We have all fallen into an emotional attachment to our daydreams/fantasies, whatever you might call them. If you think about it, they are similar to relationships. You have a deep love for these dreams like they were your significant other. But sometimes, these relationships can be bad for you. Like a significant other, they can be loving and inviting at first, but sometimes they can turn abusive. You fall into the illusion that you NEED this significant other, no matter how much it drags you down, and even though you get the idea that this isn't what you need, you don't want to leave. It's like a trap with an open door.

We just don't know how to walk out. But you don't NEED this significant other. You deserve better. Your daydreams are abusing you by luring you back into your fantasy world, when really, you just want to stop and focus on reality and what REALLY matters. And the secret, is closure.

You're probably wondering, but how do I get closure? Closure is this: when you and your significant other break up. You talk about it, and tell each other why. The opposite of closure is your significant other breaking it off with you and not telling you why, and you're left for a really long time thinking about why he/she broke up with you.

So in summary, even though you may not WANT to, but you know that you need to end your constant daydreaming because it is messing up your reality.

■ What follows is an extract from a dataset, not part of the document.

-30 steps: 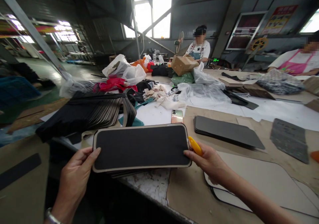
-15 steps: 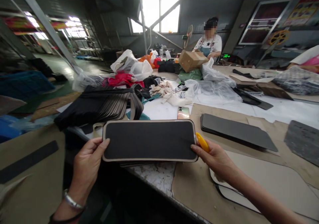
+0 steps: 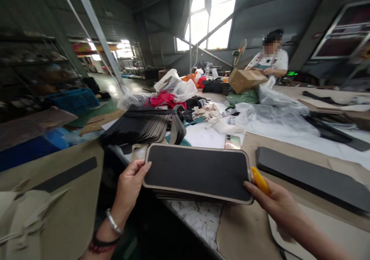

One way to do it is to write yourself a Dear John letter to your daydreams. Explain why you are leaving them, and that they are just not giving you the freedom to enjoy life the way it is, and that they are never going to get you anywhere. Say that you'd rather be appreciating and spending your waking hours with your REAL family and friends, and everything else that really matters to you that you are taking for granted.

Stop dreaming and start living!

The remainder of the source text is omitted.